M. Blanchette a lancé une poursuite judiciaire contre l’organisme de service spécial du gouvernement provincial qui gère et protège les affaires des Manitobains incapables de le faire eux-mêmes.

Selon M. Blanchette, le curateur public a offert tous ses meubles, ses vêtements, ses oeuvres d'art, ses documents d'impôts personnels et ses photos de famille à Sussex Realty, son gestionnaire immobilier.

Le gérant immobilier a donné des articles aux oeuvres caritatives Big Brothers et Big Sisters, qui ont vendu les dons au poids. Ces organismes ont conservé quelques objets personnels qui ont été remis à M. Blanchette.

Une offre rejetée

L'agence gouvernementale a offert 3757 $ à M. Blanchette, soit le coût total de rachat d’articles semblables dans un magasin d'occasion.

M. Blanchette demande 93 778 $, ce qui comprend le coût pour remplacer ses biens, les frais juridiques et d'autres dépenses, notamment le remplacement de son certificat de naissance.

Dans une déclaration de défense rédigée le 26 mai 2017, l’agence provinciale nie les réclamations de M. Blanchette et conteste ses motifs de poursuite. Elle cite l'article 37 de la Loi sur le curateur public, selon lequel l'agence ne peut être poursuivie si elle a agi de bonne foi pour exercer son pouvoir et son devoir.

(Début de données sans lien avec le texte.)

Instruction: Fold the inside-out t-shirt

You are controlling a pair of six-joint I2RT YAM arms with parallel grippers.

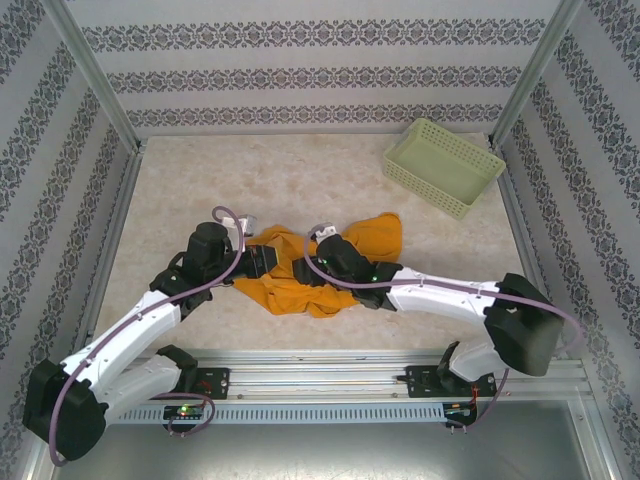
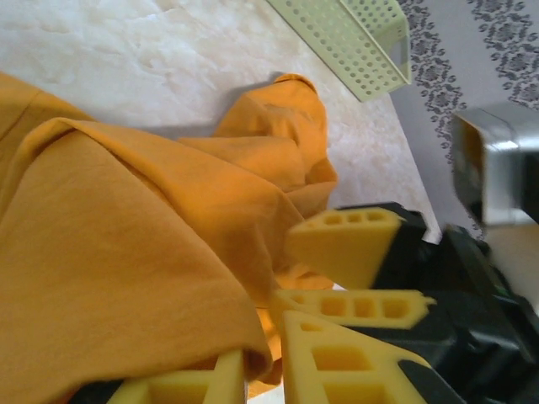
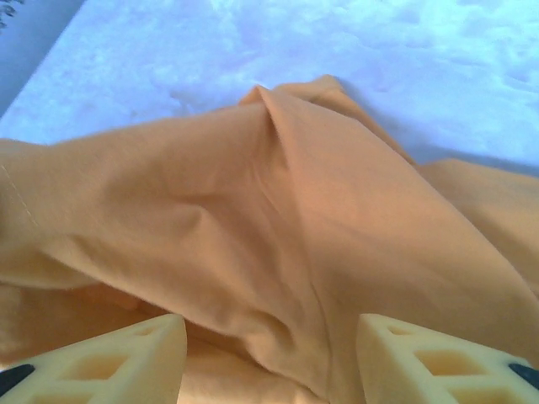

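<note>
Bunched t-shirt [image 1: 300,292] is stretching lower-centre to upper-right; right hand [image 3: 269,337] is gaping astride it, left hand [image 2: 263,370] hold unclear.

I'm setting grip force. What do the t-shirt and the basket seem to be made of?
The t-shirt: soft, matte orange cloth, likely cotton knit; it drapes and bunches in loose folds. The basket: probably rigid plastic, pale green and smooth; its walls are a regular moulded lattice of small holes.

One t-shirt [image 1: 295,292], one basket [image 1: 445,166], two grippers [image 2: 257,374] [image 3: 269,337]
</note>
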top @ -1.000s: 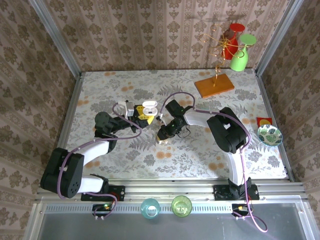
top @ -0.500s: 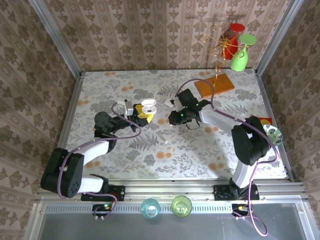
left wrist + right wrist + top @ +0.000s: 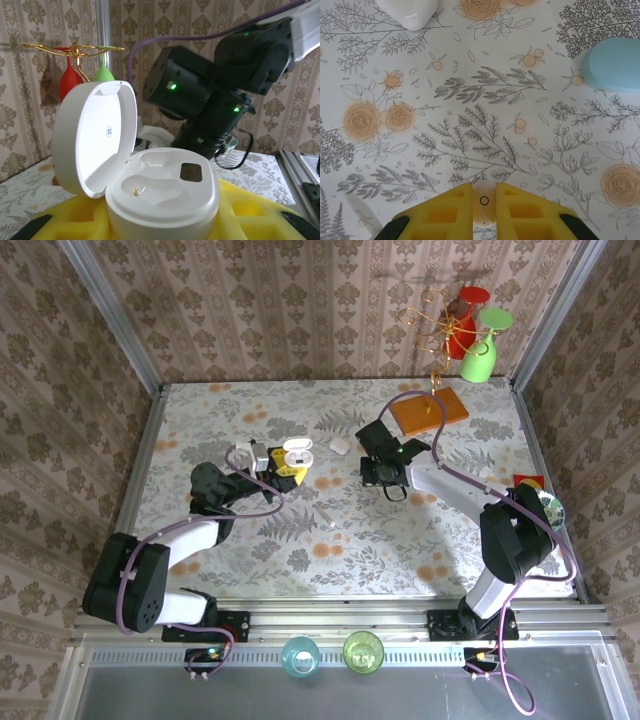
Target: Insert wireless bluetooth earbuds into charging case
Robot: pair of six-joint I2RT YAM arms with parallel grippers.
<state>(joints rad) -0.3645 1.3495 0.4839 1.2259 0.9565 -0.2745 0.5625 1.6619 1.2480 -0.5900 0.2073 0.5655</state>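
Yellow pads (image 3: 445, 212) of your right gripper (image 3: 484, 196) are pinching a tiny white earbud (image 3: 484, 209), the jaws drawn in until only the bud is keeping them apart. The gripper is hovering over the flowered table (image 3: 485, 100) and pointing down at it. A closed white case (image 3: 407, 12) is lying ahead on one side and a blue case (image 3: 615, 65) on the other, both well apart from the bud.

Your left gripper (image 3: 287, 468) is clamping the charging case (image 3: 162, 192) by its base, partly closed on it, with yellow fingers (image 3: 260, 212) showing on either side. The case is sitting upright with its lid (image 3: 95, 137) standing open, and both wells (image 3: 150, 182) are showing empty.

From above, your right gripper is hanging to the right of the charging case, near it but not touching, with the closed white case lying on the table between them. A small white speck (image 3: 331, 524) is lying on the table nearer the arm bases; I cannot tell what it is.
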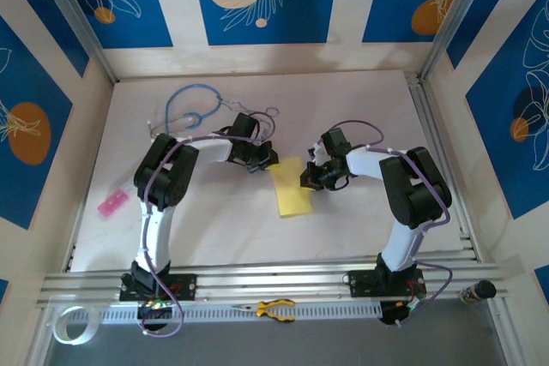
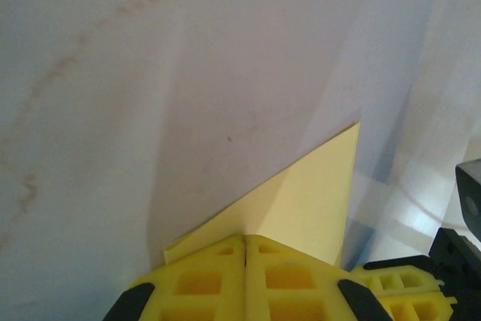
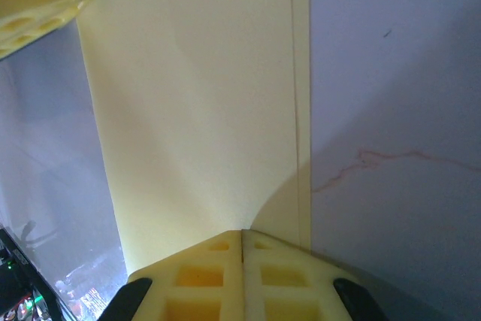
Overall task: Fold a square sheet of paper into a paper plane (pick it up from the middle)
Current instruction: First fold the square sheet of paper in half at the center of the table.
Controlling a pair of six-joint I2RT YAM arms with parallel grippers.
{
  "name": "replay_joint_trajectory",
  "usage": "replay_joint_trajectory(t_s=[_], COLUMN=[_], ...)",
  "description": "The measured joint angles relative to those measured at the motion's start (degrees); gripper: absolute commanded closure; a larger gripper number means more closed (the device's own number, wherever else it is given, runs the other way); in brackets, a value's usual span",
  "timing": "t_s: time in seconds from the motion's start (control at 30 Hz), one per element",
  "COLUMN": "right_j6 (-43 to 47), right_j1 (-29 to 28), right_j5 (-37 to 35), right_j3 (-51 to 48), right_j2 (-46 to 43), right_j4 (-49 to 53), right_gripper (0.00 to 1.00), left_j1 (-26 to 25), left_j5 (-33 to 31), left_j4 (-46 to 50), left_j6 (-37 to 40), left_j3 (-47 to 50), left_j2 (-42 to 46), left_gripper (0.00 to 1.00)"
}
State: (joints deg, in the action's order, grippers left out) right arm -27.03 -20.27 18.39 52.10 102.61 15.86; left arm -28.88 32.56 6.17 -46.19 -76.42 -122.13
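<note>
1. Top external view: we see the sheet of paper [image 1: 290, 195] lying flat near the middle of the white tabletop [image 1: 343, 109], between the two arms. It shows as a pale-yellow rectangle, longer from far to near than from left to right.
2. Same view: the left claw [image 1: 266, 162] meets the sheet at its far left corner. The right claw [image 1: 307, 179] meets it at the right edge, toward the far end.
3. Left wrist view: the left claw [image 2: 246, 242] is clenched, its yellow pads pressed together with no gap. A pointed corner of the sheet [image 2: 308, 201] reaches out beyond the tips over the tabletop [image 2: 150, 73]. We cannot tell whether paper is pinched between the pads or only pressed under them.
4. Same view: one yellow pad of the right claw [image 2: 398, 285] appears at the lower right, near the sheet.
5. Right wrist view: the right claw [image 3: 242, 234] is likewise clenched, its tips over the sheet [image 3: 195, 110]. Along one long edge we see two close parallel lines, suggesting offset layers, with bare tabletop [image 3: 391, 73] beyond. Whether this claw grips paper we cannot tell.
6. Same view: a pad of the left claw [image 3: 37, 5] sits at the sheet's corner.
7. Top external view: a small pink object [image 1: 112, 204] lies at the left, well apart from the sheet. Yellow-handled pliers [image 1: 274, 309] rest at the near edge between the arm bases.
</note>
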Motion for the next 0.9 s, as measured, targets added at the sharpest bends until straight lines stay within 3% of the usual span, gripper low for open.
replay_joint_trajectory(t_s=[0.9], right_j6=[0.2], right_j1=[0.0], right_j5=[-0.2], right_j3=[0.0], right_j2=[0.0], right_j4=[-0.1], right_gripper=[1.0], left_j1=[1.9], left_j5=[-7.2], left_j4=[5.0], left_j6=[0.3], left_j3=[-4.6], left_j2=[-0.6], left_gripper=[0.96])
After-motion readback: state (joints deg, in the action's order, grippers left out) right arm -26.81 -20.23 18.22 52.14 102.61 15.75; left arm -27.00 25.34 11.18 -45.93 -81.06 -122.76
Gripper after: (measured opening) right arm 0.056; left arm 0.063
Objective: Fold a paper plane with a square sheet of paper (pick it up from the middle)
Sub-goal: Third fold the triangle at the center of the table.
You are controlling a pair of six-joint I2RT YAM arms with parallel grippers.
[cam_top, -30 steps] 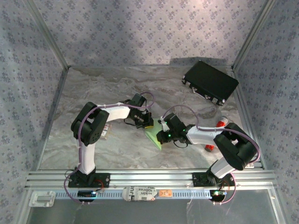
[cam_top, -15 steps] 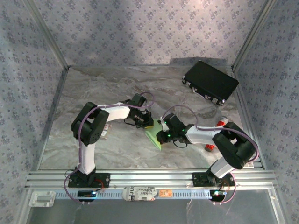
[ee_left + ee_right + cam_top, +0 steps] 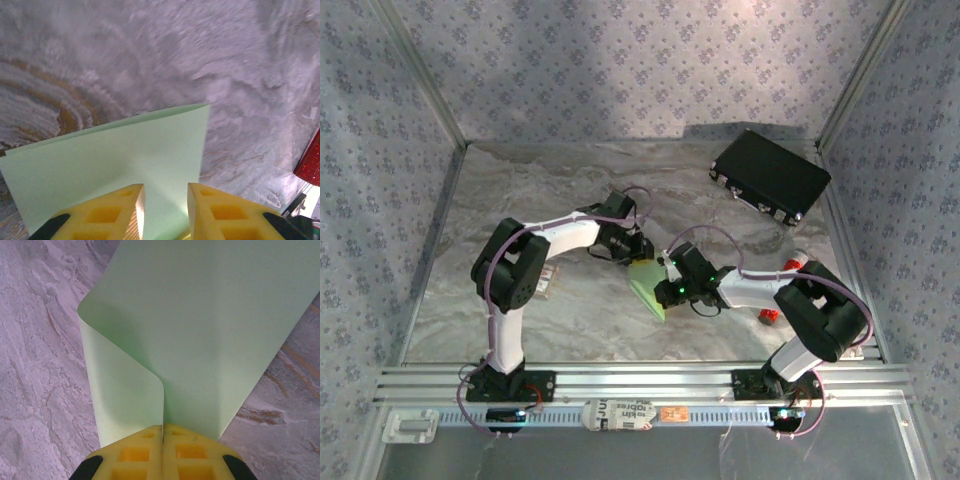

Une lettre écrite par un administrateur de services de l’agence souligne que M. Blanchette n’avait pas les fonds disponibles pour couvrir le déplacement et l’entreposage de ses biens.

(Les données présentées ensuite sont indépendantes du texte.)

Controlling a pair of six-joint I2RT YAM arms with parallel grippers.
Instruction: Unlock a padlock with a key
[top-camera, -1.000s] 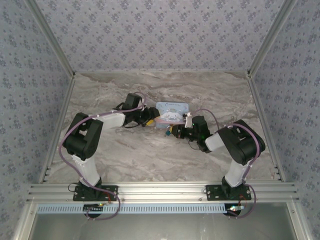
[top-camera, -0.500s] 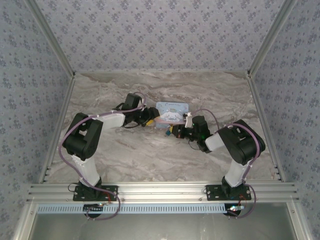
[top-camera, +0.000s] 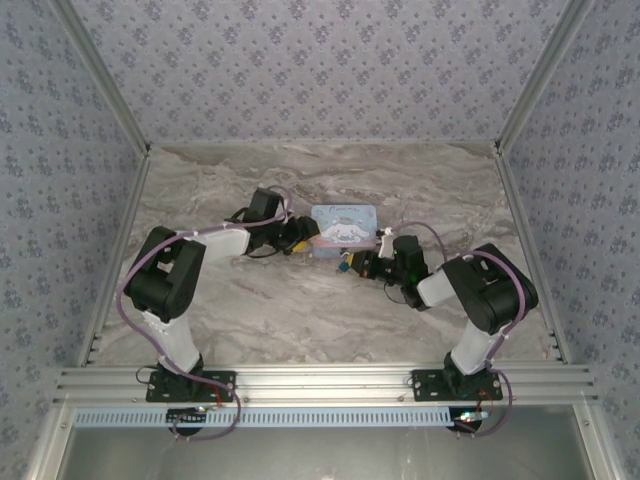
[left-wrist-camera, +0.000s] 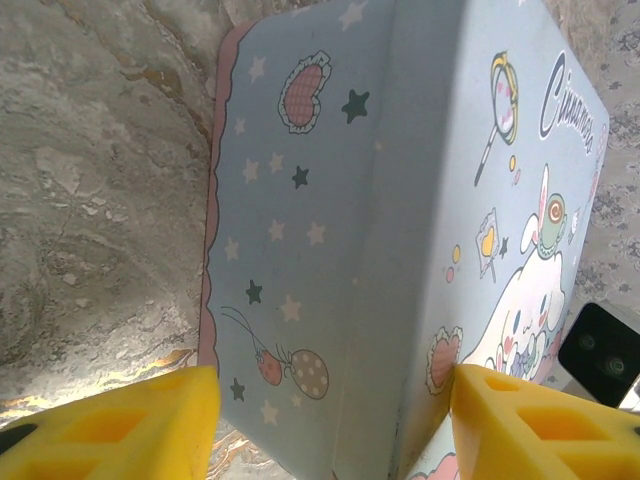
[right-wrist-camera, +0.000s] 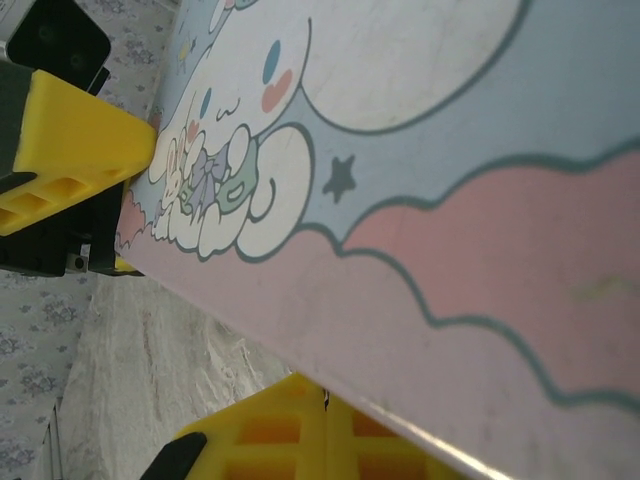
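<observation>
The pale-blue cartoon tin box stands mid-table. My left gripper grips its left corner: in the left wrist view one yellow finger is on the side wall and the other on the printed lid of the tin box. My right gripper is at the box's front edge, its yellow fingers shut together under the rim of the box. A thin dark sliver, the key, pokes out between them. A teal speck at that edge looks like the padlock; the wrist views hide it.
The marble table has aluminium rails along both sides and the near edge. Patterned walls close it in on three sides. Both arms reach inward, their wrists close together around the box.
The right arm has shifted slightly toward the near side, its gripper staying at the box's front edge. The left arm and the box have hardly moved.
</observation>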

M. Blanchette estime que le revenu d'un fonds d'indemnisation de victime, ainsi que sa prestation d'invalidité du Régime de pensions du Canada, auraient été suffisants.

« C'est vraiment déchirant pour moi parce qu’on me dit qu’après 50 ans de vie, tout ce qui m’appartenait n’avait aucune valeur », déclare M. Blanchette.

Sherman Kang, de la Première Nation du lac Manitoba, est actuellement en prison pour l'agression de Marcel Blanchette. Il avait des antécédents de violence et de toxicomanie.

Le tuteur et curateur public du Manitoba a refusé la demande de Radio-Canada pour une entrevue.